- What this task involves
Retype, without any change, the first line of the records and every line after it through the one containing "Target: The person".

Records from a data collection:
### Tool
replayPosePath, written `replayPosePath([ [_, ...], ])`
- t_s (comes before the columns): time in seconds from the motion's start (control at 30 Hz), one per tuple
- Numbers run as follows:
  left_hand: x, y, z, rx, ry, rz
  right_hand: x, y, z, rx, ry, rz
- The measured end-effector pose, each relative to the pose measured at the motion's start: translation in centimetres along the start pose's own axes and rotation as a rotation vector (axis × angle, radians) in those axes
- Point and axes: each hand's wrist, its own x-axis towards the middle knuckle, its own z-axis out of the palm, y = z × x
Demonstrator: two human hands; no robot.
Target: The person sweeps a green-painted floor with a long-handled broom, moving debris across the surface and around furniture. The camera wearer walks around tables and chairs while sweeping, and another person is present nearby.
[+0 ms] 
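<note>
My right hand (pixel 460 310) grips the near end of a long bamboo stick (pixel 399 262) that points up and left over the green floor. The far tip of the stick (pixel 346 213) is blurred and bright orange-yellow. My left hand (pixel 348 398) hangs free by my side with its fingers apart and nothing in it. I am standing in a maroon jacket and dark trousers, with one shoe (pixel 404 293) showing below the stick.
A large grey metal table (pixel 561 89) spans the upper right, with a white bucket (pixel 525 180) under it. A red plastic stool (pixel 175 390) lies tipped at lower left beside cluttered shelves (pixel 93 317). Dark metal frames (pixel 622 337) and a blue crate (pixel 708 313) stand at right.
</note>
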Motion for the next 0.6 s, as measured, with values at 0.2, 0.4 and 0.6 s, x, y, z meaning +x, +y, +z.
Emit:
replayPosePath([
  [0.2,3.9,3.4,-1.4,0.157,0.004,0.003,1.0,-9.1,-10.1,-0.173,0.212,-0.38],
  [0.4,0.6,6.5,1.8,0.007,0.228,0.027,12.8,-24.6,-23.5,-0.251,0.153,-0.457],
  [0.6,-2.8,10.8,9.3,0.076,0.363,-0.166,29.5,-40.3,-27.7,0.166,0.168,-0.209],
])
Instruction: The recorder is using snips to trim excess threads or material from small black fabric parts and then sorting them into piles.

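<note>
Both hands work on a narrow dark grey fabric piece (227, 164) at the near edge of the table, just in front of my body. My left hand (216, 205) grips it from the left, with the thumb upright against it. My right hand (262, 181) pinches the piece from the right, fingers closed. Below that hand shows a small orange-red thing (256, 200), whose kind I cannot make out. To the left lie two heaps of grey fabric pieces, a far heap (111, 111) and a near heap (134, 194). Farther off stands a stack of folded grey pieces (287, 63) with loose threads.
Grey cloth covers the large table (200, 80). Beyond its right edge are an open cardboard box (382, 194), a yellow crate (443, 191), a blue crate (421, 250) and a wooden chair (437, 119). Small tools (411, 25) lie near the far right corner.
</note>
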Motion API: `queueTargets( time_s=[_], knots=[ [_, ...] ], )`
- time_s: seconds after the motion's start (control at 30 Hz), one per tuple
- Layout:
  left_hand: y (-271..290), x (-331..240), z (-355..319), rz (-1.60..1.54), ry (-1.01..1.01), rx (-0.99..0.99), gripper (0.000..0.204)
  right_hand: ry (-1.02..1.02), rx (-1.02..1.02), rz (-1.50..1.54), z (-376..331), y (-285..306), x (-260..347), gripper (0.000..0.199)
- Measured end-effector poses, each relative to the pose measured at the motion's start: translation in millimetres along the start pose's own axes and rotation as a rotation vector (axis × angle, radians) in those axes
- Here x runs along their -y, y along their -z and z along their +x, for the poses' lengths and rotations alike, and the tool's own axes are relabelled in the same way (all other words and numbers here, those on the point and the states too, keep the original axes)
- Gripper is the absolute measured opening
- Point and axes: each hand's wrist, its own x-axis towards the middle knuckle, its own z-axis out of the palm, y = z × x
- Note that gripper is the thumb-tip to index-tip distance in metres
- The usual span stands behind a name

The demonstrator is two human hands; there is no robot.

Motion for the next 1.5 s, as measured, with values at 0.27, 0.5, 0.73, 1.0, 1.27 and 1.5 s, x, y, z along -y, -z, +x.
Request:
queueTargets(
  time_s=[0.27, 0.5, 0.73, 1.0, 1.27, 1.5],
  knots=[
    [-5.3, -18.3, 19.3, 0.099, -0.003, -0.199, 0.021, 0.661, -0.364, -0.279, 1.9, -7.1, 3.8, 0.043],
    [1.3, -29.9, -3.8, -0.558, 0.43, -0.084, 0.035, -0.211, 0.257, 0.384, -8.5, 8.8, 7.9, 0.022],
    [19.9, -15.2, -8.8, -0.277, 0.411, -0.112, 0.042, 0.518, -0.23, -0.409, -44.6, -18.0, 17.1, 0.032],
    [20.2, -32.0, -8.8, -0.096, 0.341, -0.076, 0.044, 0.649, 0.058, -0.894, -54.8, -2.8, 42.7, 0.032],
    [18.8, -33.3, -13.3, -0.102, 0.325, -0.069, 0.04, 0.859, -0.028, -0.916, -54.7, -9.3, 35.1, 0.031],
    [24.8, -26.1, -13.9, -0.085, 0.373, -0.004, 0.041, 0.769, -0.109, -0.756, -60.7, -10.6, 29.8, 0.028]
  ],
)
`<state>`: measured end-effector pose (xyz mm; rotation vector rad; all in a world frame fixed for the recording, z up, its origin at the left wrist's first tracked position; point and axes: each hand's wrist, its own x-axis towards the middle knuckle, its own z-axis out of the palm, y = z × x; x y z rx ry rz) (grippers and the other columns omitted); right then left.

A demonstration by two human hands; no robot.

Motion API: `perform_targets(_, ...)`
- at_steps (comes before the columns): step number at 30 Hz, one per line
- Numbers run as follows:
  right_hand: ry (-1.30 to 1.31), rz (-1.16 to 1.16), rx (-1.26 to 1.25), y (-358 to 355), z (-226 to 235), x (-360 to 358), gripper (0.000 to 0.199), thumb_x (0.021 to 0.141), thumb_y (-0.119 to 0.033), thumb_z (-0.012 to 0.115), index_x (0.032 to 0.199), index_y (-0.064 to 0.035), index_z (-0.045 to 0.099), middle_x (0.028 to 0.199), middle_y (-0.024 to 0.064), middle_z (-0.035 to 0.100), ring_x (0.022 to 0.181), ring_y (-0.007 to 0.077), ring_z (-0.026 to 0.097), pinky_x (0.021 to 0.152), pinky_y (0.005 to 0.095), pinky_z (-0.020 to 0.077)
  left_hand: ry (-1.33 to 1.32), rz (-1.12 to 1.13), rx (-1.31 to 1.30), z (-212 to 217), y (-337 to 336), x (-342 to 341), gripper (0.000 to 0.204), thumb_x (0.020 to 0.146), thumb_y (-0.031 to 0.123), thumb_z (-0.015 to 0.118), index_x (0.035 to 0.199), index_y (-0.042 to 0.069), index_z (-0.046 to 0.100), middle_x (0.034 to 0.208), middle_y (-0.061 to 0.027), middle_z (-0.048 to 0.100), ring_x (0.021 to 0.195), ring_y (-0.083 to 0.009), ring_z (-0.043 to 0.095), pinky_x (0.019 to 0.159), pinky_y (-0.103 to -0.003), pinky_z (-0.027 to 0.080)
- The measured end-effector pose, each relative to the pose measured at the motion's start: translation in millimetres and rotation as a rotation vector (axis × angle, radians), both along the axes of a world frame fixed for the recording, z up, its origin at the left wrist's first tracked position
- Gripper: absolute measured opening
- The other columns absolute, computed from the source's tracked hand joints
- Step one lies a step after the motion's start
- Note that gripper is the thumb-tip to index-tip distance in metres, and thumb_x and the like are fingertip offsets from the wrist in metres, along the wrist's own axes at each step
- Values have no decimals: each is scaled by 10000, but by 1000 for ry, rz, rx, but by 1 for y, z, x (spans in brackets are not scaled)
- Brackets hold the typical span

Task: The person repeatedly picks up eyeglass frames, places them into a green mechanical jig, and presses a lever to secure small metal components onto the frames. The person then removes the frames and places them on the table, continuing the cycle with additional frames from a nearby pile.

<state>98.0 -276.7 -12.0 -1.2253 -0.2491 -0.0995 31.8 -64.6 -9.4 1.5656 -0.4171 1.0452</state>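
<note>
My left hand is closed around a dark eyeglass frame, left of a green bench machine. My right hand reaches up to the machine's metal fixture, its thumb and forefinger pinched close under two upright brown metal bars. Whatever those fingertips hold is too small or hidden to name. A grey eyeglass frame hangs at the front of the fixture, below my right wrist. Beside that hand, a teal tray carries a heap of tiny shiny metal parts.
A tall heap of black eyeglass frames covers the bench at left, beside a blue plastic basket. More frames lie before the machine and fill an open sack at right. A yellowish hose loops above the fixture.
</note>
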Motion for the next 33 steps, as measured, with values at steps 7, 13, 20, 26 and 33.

- Task output
### Tool
replayPosePath, written `replayPosePath([ [_, ...], ])`
- t_s (comes before the columns): time in seconds from the motion's start (control at 30 Hz), one per tuple
- Numbers run as follows:
  left_hand: x, y, z, rx, ry, rz
  right_hand: x, y, z, rx, ry, rz
- The measured end-effector pose, each relative to the pose measured at the motion's start: translation in centimetres along the start pose's own axes and rotation as a rotation vector (axis × angle, radians) in those axes
- Point and axes: each hand's wrist, its own x-axis towards the middle knuckle, its own z-axis out of the palm, y = z × x
Demonstrator: two human hands; no robot.
Target: The person sweeps a green-painted floor with a long-handled broom, moving debris across the surface and around furniture. The camera wearer walks around tables and chairs while sweeping, and another person is present nearby.

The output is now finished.